Un bâtard de Giacometti et de Bacon, de Michel Lequenne, 1997

Ces premières œuvres étaient loin d’être médiocre, mais ce qu’il crée depuis trois ans,appartient au plus fort de ce qui nait aujourd’hui. Le meilleur de l’art de notre siècle révèle toujours de l’humour noir, et il se fait de plus en plus noir au fur et à mesure que les décennies s’écoulent. Mais il faut que l’humour subsiste pour que l’œuvre ne sombre pas. Telle est celle de Perez, sorte de fils bâtard de Giacometti et de Bacon.

D’où sortent ces inquiétantes figures?
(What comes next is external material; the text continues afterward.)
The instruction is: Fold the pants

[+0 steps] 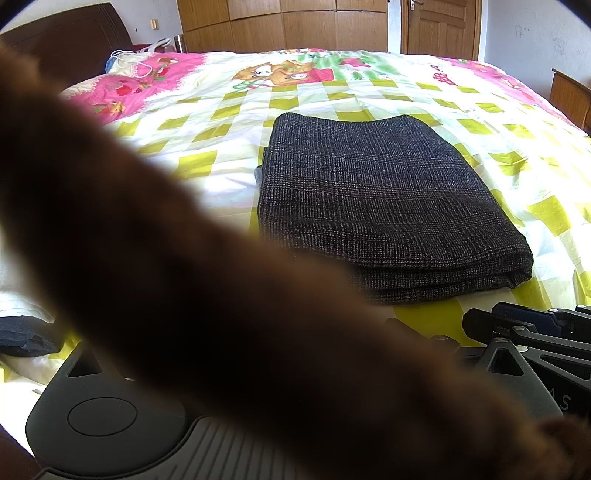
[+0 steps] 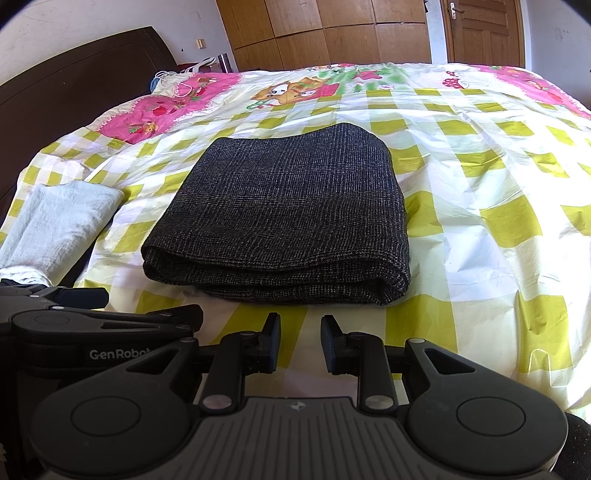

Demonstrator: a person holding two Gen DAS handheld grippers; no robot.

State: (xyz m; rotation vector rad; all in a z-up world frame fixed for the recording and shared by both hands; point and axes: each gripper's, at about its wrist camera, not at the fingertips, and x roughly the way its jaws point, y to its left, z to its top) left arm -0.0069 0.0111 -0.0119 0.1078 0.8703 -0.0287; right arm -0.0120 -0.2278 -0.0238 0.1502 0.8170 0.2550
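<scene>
Jaws of right gripper (image 2: 300,341) slightly parted, empty (left's hidden) — folded pants (image 2: 280,218) lie lengthwise ahead.

Folded dark tweed pants (image 1: 384,206) lie in a neat, thick rectangle on the checked yellow-and-white bedspread (image 1: 480,118), their stacked layers facing me at the near edge. A blurred brown shape (image 1: 177,266), too close to the lens for me to identify, cuts diagonally across the left and lower part of the picture and hides my left gripper's fingers; only the grey, ridged body (image 1: 110,424) shows below. At lower right, my right gripper (image 1: 524,332) rests near the pants without touching them. Beyond the bed stand a dark headboard (image 1: 74,33), wooden wardrobes (image 1: 280,22) and a door (image 1: 439,26).
</scene>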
De quelque nécropole puisqu’elles sont emmaillotées comme les momies monastiques de Burgos et que les tableaux sont des fresques à demi-effacées. Mais de quelle civilisation perdue dans la nuit des temps, Ou plutôt de quel fantastique univers autre, cauchemar du notre, miroir nous renvoyant en équilibre notre face tragique et grotesque à la fois? Ici on rencontre des lilliputiens et là des géants par les longues pattes d’araignées.

La fascination que provoque ces créatures tient sans doute à ce qu’elles nous renvoient à l’éphémère de nos civilisations, de notre espèce marchant dans un délire vers la mort.

Et c’est en cela que cette œuvre nos semble des plus significatives de notre noire fin de siècle, et comme un appel à la conscience.